The first admiration I received from the opposite sex was during my first year high school. He was a nice a guy; a friend; the one you would want to cuddle without reservation or whatsoever. He tried to pursue me that lasted for I-can’t-remember-how-long months.
I see him as someone who can protect me in a brotherly manner. He was the guy I thought who would be responsible enough to make me feel important—in replacement for my father’s position. I never knew why he lasted for quite some months before quitting. I guess I wasn’t that ugly after all =))
I was one of the lucky girls who were pursued by some guys at an early year. It feels flattering, yes I admit. There was a time that I almost gave in for fear of hurting that person. But nevertheless, I can’t fool him, neither myself.
There were two guys that I trusted. One was during my last year in high school. The second was during the third year in college…

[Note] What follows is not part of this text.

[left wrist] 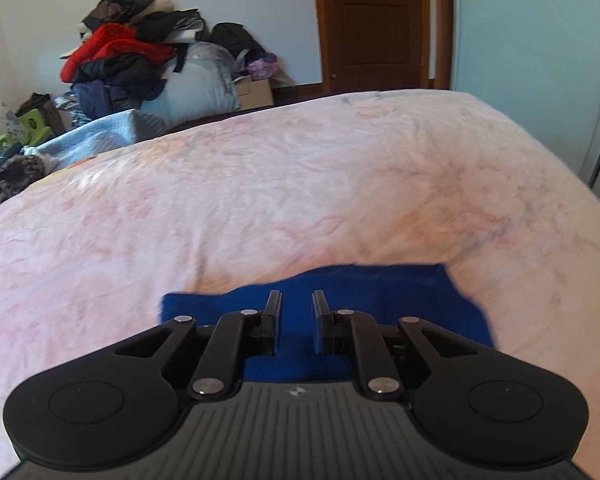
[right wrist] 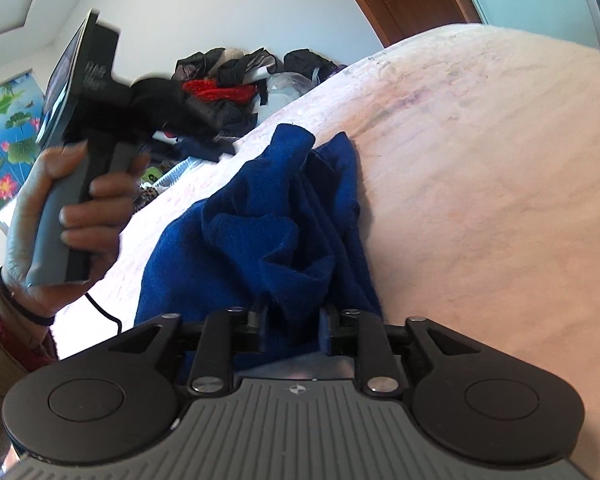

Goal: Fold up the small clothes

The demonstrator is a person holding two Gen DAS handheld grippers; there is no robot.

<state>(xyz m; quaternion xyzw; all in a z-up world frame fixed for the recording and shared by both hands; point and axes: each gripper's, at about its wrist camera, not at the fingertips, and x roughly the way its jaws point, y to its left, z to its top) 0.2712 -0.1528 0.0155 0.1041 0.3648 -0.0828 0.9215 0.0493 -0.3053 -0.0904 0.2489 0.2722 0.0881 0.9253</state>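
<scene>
The deep blue knitted garment (right wrist: 260, 232) lay bunched on the pale pink crumpled bedsheet (right wrist: 480, 200) at the near edge of the bed, its long axis running from the right gripper (right wrist: 294, 330) away toward the far left. Its cloth was soft, fuzzy and heaped in loose folds, one peak standing up at the far end. The right gripper's fingers stood partly apart with blue cloth between them; whether the pads pressed it I could not tell. In the left wrist view the left gripper (left wrist: 297, 322) hovered over a flat part of the garment, fingers a narrow gap apart, holding nothing. A cardboard box (left wrist: 256, 94) on the far floor held purple fabric.
</scene>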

I sometimes think that I have not weigh things out for me to feel pain after a short-lived affair.
Short because I thought we would last for years. But it never happened, much to my chagrin. And once in a while, I question myself: After all these years, was avoiding men who found something interesting in me a sin? Even though I knew they would never, ever, find someone to replace me? That they would love me forever? Full of hot air, huh? Perhaps I am.
“Never encourage someone if you don’t like him at all.”—one of my mottos in dealing with some guys. I feel sorry for letting all those men go. If I could just rip some part of me and let you have it, I could try and help you with it. All I wanted to say is for you to understand. I know I have hurt you in one way or another, BUT PLEASE DON’T HATE ME.